> _The task_
Please output, exactly and without pictures, the lines from the opening of the listing below through the line containing "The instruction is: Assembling", both included.

══════════════════════════════

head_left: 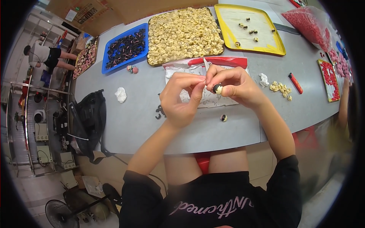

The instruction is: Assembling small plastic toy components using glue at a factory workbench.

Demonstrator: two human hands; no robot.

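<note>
My left hand point(181, 98) and my right hand point(238, 88) meet fingertip to fingertip over the middle of the table. Between the fingers of my right hand sits a small black-and-cream figurine head point(217, 89). The left thumb and forefinger are pinched together beside it; whatever they hold is too small to name. A slim white pointed thing point(206, 64) rises just beyond the fingertips, and I cannot tell if either hand grips it. Beneath the hands lies a white sheet with a red band point(235, 62). Nearer me, another black-and-cream piece point(223, 118) rests on the table.
At the back stand a blue tray point(105, 68) of black parts, a tray of cream pieces point(184, 36) and a yellow tray point(279, 47) with several small heads. A red marker-like tube point(295, 83) lies right, a black bag point(88, 125) left. Another person's arm point(344, 102) shows far right.
</note>
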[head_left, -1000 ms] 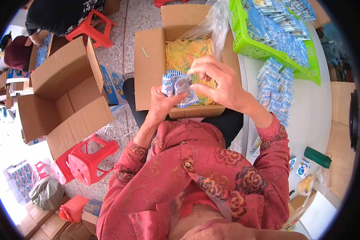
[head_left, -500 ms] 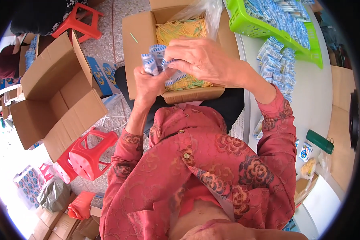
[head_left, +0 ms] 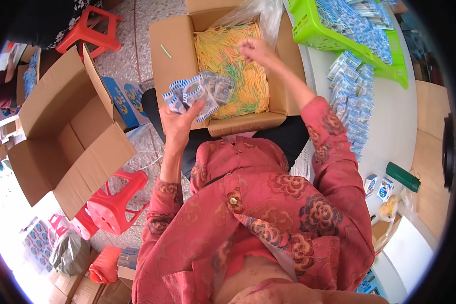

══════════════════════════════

> _The completed task_
head_left: 

The instruction is: Assembling small plastic toy components using glue at a factory workbench.

The answer to this exercise has been written out completely.